Santhi Kavuri-Bauer is professor in the School of Art. She received her PhD in Art from the University of California, Los Angeles. Her scholarship focuses on the preservation and representation of South Asian architectural monuments, and their role in the construction of social identities, national memory, and political protest. She has also published on the art of the South Asian diaspora and the concept of wonder in Islamic building practices. She teaches courses on Islamic Art and Architecture, South Asian art, and Asian American art.
Shirin A. Khanmohamadi is associate professor in Comparative and World Literatures. She received her BA from Brown and her PhD from Columbia University. She specializes in comparative medieval European literature, premodern travel and ethnographic writing, cross-cultural and confessional representation within medieval literature, and literary cross-fertilization between the medieval European and Islamic worlds.

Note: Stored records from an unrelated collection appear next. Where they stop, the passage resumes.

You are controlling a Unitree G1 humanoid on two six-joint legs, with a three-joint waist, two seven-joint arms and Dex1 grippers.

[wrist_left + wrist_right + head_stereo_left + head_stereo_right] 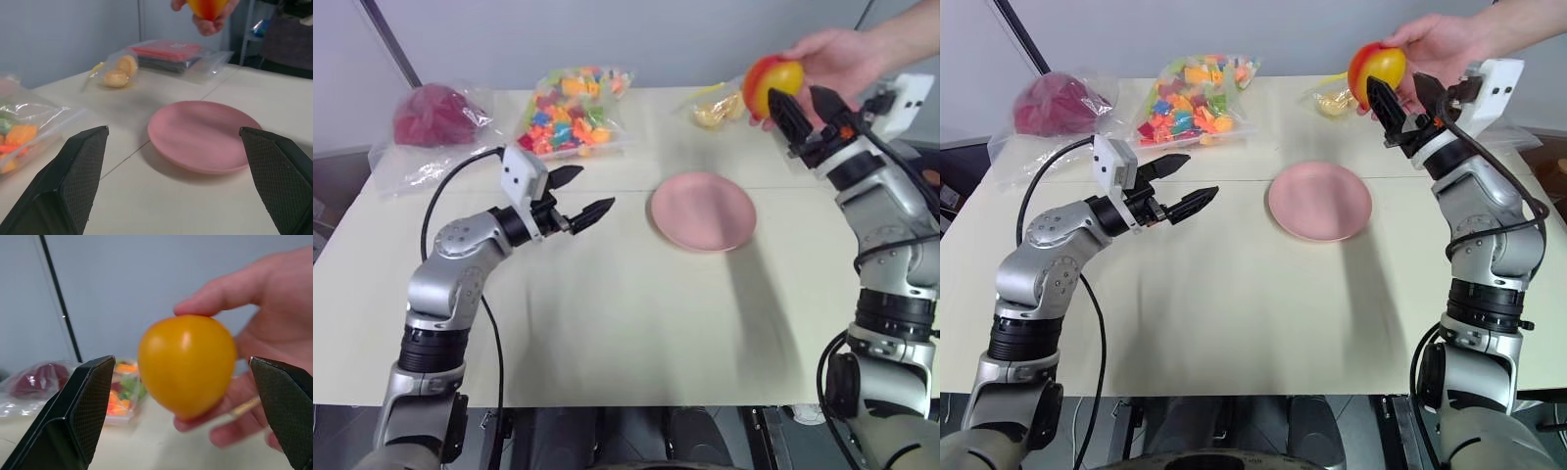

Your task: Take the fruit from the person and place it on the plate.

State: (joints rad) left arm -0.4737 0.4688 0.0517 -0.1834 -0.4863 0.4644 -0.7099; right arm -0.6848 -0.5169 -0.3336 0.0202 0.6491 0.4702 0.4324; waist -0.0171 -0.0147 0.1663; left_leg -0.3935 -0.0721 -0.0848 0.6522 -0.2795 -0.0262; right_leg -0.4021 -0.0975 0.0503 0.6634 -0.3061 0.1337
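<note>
On the bench, head view: one plate [703,211], four bags, no legible writing. Left wrist: left gripper [178,181] wide open, empty. Right wrist: right gripper [188,413] wide open, one fruit [187,364] in the person's hand [266,333], far right.

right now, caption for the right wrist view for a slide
Open right gripper lined up on the fruit held in the person's hand.
</note>
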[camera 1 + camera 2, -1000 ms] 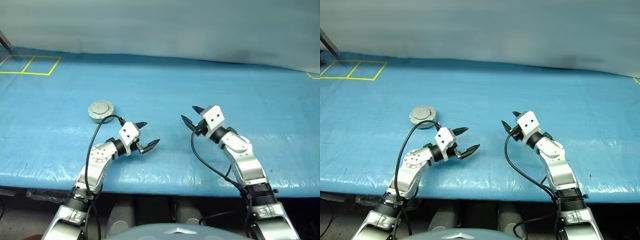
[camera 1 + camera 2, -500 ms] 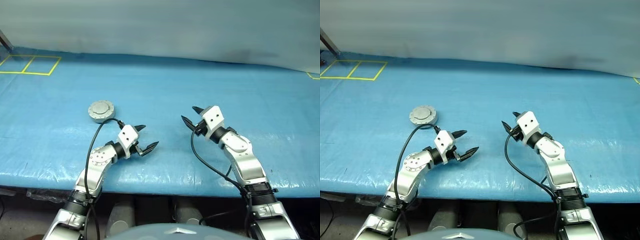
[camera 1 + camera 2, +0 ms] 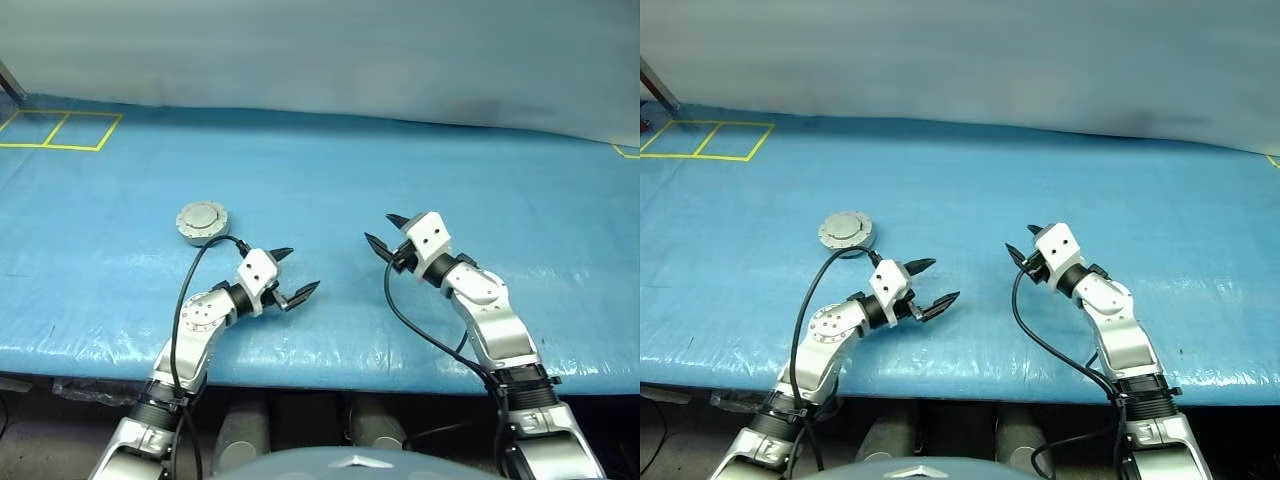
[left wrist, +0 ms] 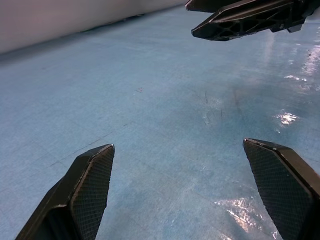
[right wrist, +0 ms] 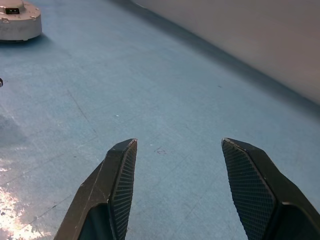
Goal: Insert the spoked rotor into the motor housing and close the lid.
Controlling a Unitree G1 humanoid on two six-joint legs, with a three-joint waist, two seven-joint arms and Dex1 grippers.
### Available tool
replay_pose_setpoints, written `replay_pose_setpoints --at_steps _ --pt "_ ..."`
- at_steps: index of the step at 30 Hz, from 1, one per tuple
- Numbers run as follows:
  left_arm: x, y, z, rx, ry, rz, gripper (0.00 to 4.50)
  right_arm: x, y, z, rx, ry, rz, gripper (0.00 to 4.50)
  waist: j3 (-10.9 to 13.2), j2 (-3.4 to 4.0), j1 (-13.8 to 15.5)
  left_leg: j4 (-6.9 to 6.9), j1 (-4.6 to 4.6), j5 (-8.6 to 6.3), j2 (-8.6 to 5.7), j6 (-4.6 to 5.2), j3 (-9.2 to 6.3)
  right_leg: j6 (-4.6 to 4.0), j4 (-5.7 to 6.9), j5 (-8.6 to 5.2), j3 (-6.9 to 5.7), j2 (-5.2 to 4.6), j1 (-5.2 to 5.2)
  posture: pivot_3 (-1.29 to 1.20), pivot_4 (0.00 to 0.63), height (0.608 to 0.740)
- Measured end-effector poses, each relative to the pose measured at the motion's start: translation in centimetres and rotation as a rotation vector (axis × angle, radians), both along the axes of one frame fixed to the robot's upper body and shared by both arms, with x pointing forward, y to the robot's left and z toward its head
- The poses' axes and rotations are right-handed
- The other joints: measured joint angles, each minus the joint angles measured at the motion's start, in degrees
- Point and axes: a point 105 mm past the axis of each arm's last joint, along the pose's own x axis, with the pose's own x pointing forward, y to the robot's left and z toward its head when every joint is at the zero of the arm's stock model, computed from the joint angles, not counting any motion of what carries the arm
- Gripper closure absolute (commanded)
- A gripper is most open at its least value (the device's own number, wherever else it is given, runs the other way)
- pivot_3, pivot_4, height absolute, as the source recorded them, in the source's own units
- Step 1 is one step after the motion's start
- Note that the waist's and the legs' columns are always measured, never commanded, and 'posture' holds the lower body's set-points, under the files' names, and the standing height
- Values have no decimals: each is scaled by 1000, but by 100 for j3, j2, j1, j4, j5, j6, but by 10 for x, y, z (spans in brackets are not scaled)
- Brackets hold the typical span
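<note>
Motor housing (image 3: 203,221): lid down, far-left on my blue worktop (image 3: 330,180).
Left gripper (image 3: 294,275): jaws released, near housing.
Right gripper (image 3: 385,232): jaws released, well apart from housing.

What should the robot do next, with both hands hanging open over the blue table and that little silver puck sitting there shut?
Probably nothing more than drawing both arms back. The housing sits on the blue table with its lid shut, plain silver side up, so the work looks done. The left gripper and right gripper hang open and hold nothing, apart from the puck.
</note>
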Motion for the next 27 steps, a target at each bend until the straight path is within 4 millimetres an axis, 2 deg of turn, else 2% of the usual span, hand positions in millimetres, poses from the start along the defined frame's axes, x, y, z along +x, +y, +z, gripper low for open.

Hafez Modirzadeh is professor of Creative and World Music. Prof. Modirzadeh received his MA from UCLA and his PhD from Wesleyan, both in ethnomusicology. He continues to develop an interdisciplinary musical approach he calls “Chromodal Discourse”. Internationally and locally, he is active in the realms of performing, teaching, recording, publishing, and presenting cross-cultural perspectives regarding musical culture, tradition and innovation, and individual representations thereof.
Mahmood Monshipouri is professor and chair of the Department of International Relations who received his PhD from the University of Georgia. Before coming to SFSU, he was a Visiting Fellow at Yale University's Center for International and Area Studies. At SFSU, he teaches classes on the politics of the Middle East, North Africa and the Persian Gulf. He has published widely on the topic of human rights in the Muslim World, as well as on the role of social media in the Arab Spring.
Mohammad Salama is professor in the Department of Foreign Languages and Literatures at San Francisco State University. He received his PhD in Comparative Literature from the University of Wisconsin-Madison, with a minor in film, and his MA in English Literature from ‘Ayn Shams University, Egypt. His main research areas are intellectual history and theories of modernity, with an emphasis on comparative literary, social and cultural trends in colonial and post-colonial Europe and the Middle East.
Lucia Volk is professor of International Relations. She obtained her MA in Arab Studies at Georgetown University and her PhD in Middle Eastern Studies and Anthropology at Harvard University. Prof. Volk teaches introductory classes in Middle East and Islamic Studies and seminars on global issues. Currently, she researches the legal regimes - political asylum and temporary humanitarian visas - that define the lives of refugees in Europe.
Nicole Watts is professor and chair of the Department of Political Science, where she teaches on comparative politics, the politics of the Middle East and North Africa, and social movements. Her research interests include ethnopolitical and national movements, state-society relations, protest and dissent, and Kurdish politics and mobilization, particularly in Iraq and Turkey. She is a graduate of the School of Oriental and African Studies (SOAS) in London and the University of Washington in Seattle.